- Problem description
In the records, find each line where "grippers" occurs, and copy it.

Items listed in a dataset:
Content starts

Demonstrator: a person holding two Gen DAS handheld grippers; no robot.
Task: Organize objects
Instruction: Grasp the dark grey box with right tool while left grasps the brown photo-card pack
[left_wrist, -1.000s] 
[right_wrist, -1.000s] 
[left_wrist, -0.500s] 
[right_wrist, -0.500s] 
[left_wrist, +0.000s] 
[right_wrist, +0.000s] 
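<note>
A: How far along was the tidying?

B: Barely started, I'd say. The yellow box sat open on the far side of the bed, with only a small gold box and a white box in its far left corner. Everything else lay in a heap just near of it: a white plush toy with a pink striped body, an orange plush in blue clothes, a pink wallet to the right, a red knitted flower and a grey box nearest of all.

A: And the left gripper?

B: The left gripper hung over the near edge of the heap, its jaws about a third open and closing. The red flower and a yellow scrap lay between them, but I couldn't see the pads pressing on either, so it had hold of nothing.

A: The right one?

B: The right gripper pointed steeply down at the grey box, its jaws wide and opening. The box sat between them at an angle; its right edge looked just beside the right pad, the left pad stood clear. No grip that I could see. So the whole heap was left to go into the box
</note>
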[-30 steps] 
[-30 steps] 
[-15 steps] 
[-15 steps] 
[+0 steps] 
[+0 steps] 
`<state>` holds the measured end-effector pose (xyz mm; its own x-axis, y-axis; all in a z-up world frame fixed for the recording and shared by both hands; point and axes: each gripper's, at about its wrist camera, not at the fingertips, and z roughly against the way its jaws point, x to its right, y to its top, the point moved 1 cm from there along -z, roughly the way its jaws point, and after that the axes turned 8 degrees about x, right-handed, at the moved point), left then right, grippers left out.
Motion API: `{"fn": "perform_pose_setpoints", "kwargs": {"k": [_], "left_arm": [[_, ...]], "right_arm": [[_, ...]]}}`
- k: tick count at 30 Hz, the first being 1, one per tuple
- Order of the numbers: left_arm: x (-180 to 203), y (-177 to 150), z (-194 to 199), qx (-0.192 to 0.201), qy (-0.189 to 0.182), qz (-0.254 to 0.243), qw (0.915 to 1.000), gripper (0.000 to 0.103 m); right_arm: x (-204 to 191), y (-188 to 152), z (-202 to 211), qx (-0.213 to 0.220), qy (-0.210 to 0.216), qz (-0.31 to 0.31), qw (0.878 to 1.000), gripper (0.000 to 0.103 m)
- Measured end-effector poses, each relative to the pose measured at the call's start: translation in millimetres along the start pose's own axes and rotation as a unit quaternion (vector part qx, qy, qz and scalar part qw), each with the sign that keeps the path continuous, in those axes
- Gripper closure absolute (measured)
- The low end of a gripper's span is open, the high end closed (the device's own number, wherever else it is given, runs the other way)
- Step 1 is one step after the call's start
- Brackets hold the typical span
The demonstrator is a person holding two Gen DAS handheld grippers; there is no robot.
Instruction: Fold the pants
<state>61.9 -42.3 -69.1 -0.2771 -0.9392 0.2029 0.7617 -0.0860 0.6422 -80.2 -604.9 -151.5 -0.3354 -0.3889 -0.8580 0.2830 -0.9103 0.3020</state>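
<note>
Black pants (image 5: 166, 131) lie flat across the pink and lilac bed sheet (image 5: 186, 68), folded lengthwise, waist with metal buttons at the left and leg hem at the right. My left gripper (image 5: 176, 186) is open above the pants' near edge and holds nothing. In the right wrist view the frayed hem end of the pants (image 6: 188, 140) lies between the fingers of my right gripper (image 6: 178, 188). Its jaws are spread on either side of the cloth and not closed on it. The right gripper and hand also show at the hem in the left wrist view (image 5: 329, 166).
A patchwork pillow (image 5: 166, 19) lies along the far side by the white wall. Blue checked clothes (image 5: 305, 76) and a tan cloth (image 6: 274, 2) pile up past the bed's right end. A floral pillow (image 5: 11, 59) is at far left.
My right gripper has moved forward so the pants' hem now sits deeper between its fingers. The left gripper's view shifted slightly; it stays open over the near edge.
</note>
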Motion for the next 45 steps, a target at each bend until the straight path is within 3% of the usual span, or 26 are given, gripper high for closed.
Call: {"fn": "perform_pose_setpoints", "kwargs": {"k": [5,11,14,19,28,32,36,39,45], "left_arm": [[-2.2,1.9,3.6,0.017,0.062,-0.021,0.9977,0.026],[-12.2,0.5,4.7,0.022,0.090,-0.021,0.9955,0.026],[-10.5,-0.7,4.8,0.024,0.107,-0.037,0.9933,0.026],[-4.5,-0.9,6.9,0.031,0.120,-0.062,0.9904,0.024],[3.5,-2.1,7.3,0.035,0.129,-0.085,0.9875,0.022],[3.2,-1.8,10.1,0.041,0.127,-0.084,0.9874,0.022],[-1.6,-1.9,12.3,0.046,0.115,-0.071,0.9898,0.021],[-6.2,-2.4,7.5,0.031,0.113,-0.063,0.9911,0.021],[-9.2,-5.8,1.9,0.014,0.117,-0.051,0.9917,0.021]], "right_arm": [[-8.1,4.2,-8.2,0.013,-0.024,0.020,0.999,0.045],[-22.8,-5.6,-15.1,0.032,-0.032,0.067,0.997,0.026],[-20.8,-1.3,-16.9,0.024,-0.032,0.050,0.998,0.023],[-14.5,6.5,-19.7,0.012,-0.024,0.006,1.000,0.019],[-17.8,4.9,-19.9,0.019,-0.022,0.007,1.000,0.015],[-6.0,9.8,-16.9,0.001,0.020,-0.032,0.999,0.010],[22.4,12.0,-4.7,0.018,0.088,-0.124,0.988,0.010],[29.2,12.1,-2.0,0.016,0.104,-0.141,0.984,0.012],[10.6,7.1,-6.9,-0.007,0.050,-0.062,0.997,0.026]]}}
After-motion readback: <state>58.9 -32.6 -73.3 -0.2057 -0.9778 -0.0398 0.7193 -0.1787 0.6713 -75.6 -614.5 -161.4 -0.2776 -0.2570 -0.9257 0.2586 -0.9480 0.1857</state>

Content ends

- Response to the task
Demonstrator: a person holding two Gen DAS handheld grippers; no robot.
`<state>` holds the measured end-effector pose (xyz mm; its own x-axis, y-axis; all in a z-up world frame fixed for the recording and shared by both hands; point and axes: each gripper's, at about its wrist camera, not at the fingertips, and z roughly against the way its jaws point, x to its right, y to its top, the point moved 1 cm from there along -z, roughly the way its jaws point, and after that the axes turned 8 degrees about x, right-handed, at the moved point), left then right, grippers left out.
The demonstrator is a person holding two Gen DAS handheld grippers; there is no robot.

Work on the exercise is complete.